Co-author Muttitt pointed to the extensive influence the fossil fuel yields over the WEO.
According to the report, at least two of last year’s WEO authors were on secondment from Shell with the oil company still paying their salaries.
Muttitt added that other people who had previously worked for oil companies had been involved in writing the WEO but he was unable to confirm whether they were on secondment.

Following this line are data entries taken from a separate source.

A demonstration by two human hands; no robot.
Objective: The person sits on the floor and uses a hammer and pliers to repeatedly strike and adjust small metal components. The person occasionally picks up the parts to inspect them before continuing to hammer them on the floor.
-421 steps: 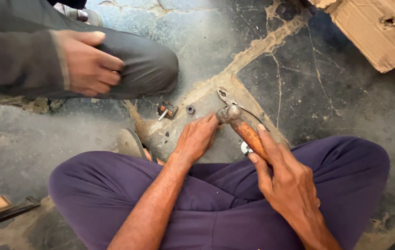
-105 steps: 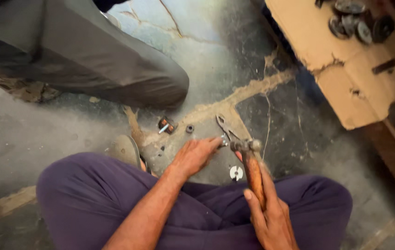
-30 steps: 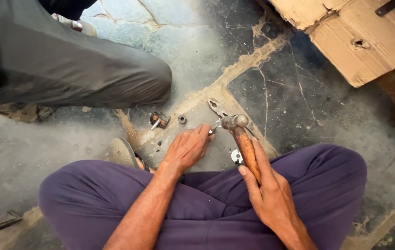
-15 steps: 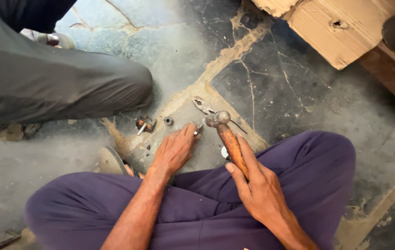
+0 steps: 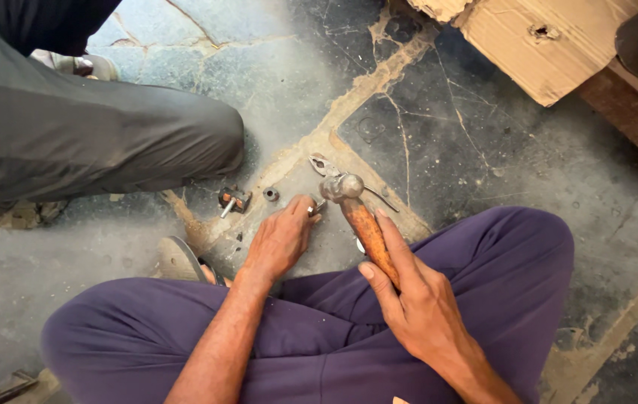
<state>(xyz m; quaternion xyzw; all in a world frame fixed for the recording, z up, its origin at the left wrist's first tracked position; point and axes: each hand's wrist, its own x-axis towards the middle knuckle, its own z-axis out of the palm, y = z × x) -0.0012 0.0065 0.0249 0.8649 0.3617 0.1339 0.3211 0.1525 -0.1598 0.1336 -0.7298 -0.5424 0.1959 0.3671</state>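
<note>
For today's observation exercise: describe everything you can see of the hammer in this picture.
The hammer is small, with a dull grey metal head and an orange-brown handle that looks like worn wood. The right hand grips the lower handle, with one finger lying along it. The head points away from the person and sits low over the cracked stone floor, just beside the fingertips of the left hand, which pinch a small metal part. Pliers lie right behind the head. Whether the head touches the part cannot be told.
</note>
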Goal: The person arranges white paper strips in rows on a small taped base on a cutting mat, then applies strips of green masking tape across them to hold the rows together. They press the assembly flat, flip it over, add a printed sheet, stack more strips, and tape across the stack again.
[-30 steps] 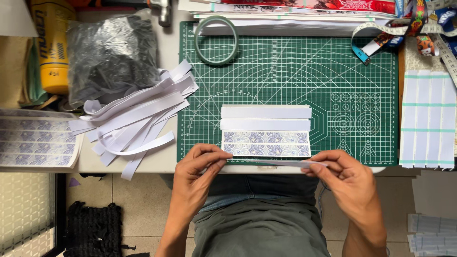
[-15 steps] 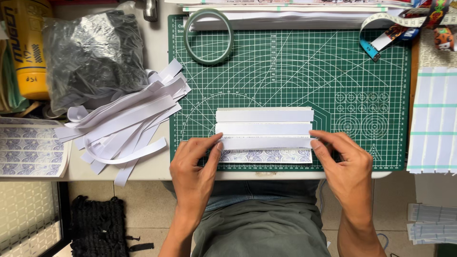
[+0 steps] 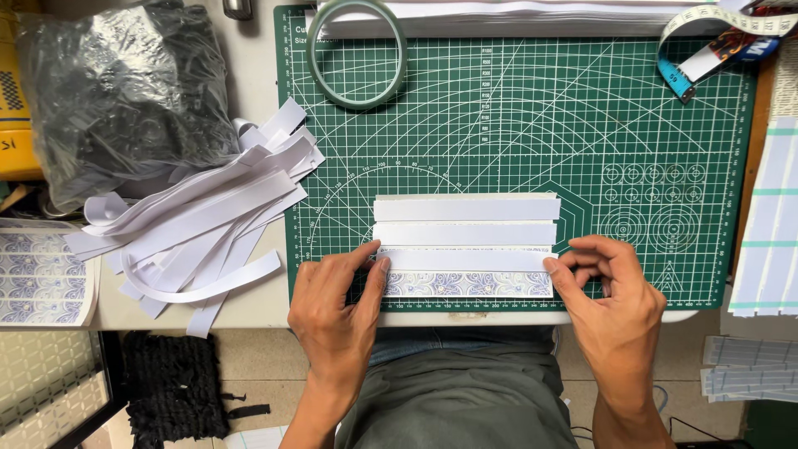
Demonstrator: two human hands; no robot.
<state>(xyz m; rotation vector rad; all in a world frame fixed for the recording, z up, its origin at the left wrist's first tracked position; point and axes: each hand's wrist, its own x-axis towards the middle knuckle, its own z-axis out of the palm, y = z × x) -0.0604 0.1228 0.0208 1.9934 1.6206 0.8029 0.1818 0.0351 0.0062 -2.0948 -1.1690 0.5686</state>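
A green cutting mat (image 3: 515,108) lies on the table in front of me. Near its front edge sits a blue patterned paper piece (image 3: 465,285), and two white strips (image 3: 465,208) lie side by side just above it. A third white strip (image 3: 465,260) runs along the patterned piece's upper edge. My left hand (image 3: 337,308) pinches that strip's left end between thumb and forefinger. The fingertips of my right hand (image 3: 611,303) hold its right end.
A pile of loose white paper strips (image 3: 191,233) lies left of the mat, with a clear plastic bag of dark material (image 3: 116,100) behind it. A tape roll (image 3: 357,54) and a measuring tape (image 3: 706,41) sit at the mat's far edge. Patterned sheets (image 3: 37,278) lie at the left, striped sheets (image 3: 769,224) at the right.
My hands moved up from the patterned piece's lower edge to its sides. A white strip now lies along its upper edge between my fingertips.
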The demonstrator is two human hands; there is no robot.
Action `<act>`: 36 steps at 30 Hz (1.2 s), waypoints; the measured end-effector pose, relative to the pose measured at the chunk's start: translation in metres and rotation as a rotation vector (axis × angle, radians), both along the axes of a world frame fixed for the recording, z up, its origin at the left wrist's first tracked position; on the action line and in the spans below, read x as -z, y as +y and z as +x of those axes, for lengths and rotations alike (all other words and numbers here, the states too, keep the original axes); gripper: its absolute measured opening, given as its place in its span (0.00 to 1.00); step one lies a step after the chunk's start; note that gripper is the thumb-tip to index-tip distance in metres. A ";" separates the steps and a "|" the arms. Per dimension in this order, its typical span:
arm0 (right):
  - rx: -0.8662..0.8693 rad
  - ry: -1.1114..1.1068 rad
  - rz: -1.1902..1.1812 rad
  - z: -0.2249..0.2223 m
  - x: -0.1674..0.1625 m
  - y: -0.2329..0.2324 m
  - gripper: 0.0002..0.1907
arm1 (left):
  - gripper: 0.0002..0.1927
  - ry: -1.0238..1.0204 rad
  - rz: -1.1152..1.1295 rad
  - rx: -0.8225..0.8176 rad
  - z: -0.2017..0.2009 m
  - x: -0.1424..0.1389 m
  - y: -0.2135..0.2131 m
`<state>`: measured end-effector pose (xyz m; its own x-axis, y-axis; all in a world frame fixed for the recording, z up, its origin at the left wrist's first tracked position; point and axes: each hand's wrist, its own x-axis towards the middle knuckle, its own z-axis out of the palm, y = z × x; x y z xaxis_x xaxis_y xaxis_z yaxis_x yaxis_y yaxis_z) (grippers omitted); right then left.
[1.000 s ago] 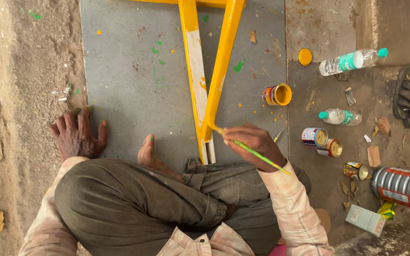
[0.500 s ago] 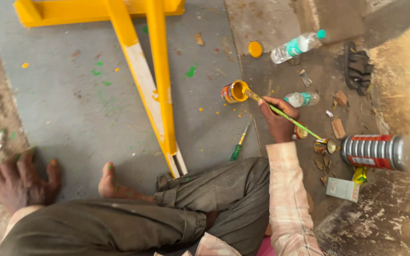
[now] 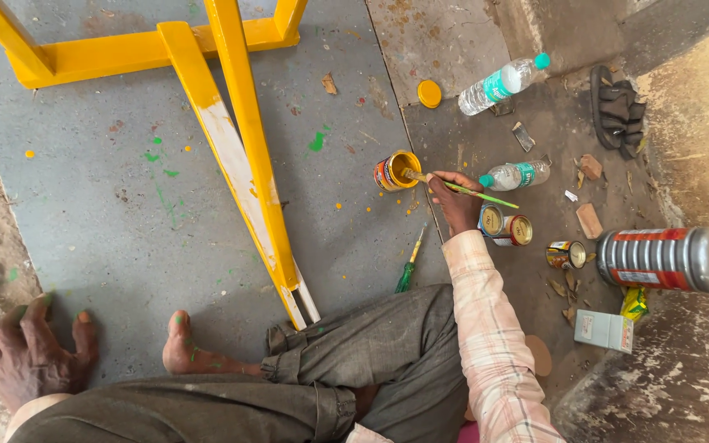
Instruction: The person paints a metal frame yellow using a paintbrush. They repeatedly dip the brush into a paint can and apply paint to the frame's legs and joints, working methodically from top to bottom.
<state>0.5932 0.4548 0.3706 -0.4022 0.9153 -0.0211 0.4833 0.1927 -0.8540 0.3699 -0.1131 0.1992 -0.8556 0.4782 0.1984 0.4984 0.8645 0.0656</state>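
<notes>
Reaching out over the grey floor (image 3: 125, 221), the right hand (image 3: 455, 199) has its fingers closed on a thin green-handled paintbrush (image 3: 461, 188), whose tip dips into a small open tin of yellow paint (image 3: 396, 171). The arm is stretched forward in a pale checked sleeve (image 3: 486, 328), with the wrist bent slightly inward. Just right of that hand lie two small round tins (image 3: 505, 225) and a clear plastic bottle with a teal cap (image 3: 515, 175). The left hand (image 3: 30, 357) is well apart from it, pressed flat on the floor with fingers spread and holding nothing, near a bare foot (image 3: 186, 349). A yellow-painted metal frame (image 3: 231, 139) lies across the floor between them, one bar partly white. A second green-handled brush (image 3: 409, 267) rests on the floor beside the knee.
</notes>
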 end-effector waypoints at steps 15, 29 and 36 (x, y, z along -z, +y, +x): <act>0.164 0.100 -0.009 0.044 -0.007 0.004 0.11 | 0.26 0.043 -0.064 0.027 0.009 0.001 -0.005; 0.160 0.349 -0.168 0.076 -0.011 -0.012 0.13 | 0.31 -0.140 -0.071 -0.042 0.003 -0.024 0.002; -0.394 0.302 -0.088 0.056 -0.054 -0.113 0.12 | 0.31 -0.218 0.243 -0.060 0.013 -0.047 -0.021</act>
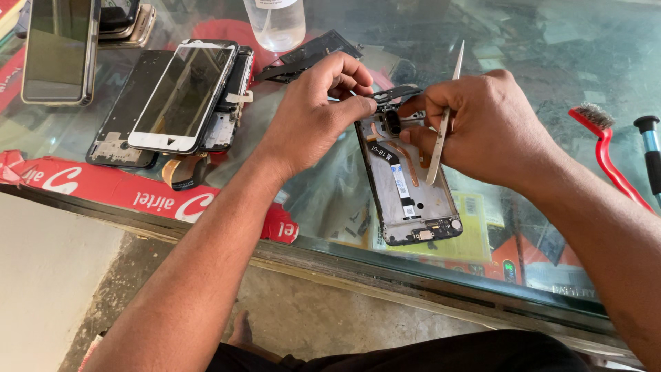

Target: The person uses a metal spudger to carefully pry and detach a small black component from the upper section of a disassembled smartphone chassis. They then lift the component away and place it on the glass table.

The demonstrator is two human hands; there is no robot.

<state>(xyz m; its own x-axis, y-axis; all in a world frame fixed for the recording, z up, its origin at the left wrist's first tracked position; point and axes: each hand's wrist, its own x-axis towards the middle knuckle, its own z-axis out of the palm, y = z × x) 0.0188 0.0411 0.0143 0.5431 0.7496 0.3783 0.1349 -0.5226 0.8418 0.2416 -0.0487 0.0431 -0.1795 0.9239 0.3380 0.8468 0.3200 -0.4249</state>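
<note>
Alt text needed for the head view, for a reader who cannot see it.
Two bare hands work on an opened phone frame lying on a glass counter: the left hand pinches a small black part at its top, the right hand holds metal tweezers. Other dismantled phones lie left, a red brush right.

Left hand pinches thin black plastic cover piece between thumb and forefinger, at top end of opened grey phone frame lying on glass countertop. Right hand steadies frame's top edge, silver metal tweezers tucked upright in closed fingers. Left of hands: white-bezelled phone screen stacked over black screen panel. Clear plastic bottle behind. Red-handled wire brush and blue-handled screwdriver at right edge.
</note>
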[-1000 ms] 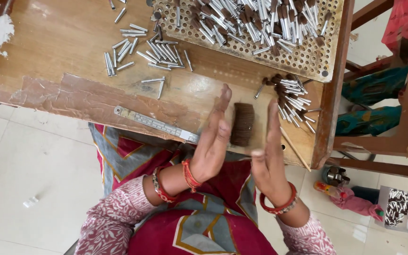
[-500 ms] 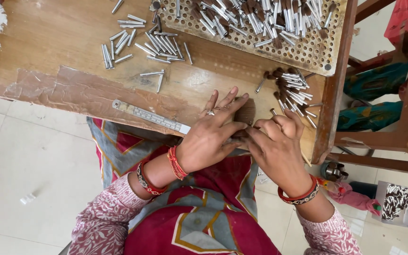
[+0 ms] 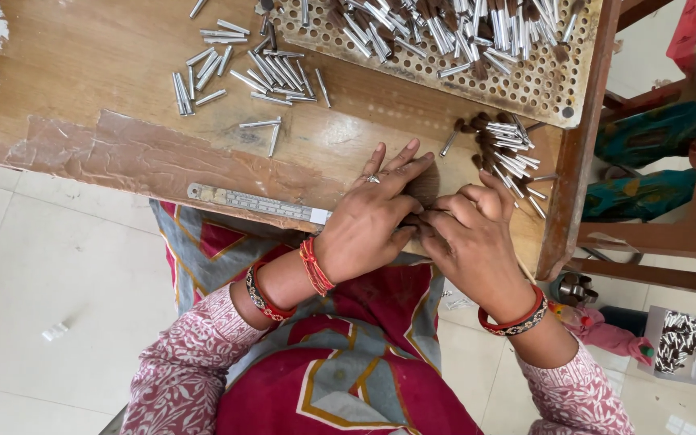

“That clearly looks like a conflict of interest within the IEA and it undermines the organisation’s ability to provide impartial information,” he said.
The report’s authors have called on the IEA to develop a scenario that is aligned with the aspirational Paris goal to pursue efforts to keep global temperature rise to 1.5 degrees. They have also demanded it is made the World Energy Outlook main’s scenario.
Muttitt said he was “confident” in the organisation’s ability to reform:
“It has a status and a credibility that I don’t think anyone else can easily match. People will continue to turn to the IEA first for energy analysis and I see reform as both necessary and possible.
“I repeatedly hear investors venting their frustrations that the IEA is not publishing the scenarios they need to test their portfolio against the Paris goals. This might help things to change.”
The IEA defended its approach, saying the World Energy Outlook was written and reviewed by “a broad range of contributors” including “staff on loan from government agencies or the private sector”.
It added: “The IEA is not beholden to any industry or any outcome. IEA analysis covers all fuels and all technologies in an impartial manner. The latest IEA Ministerial Meeting explicitly backed the IEA modernisation strategy, which includes to turn the IEA into a global clean energy hub, including for energy efficiency.”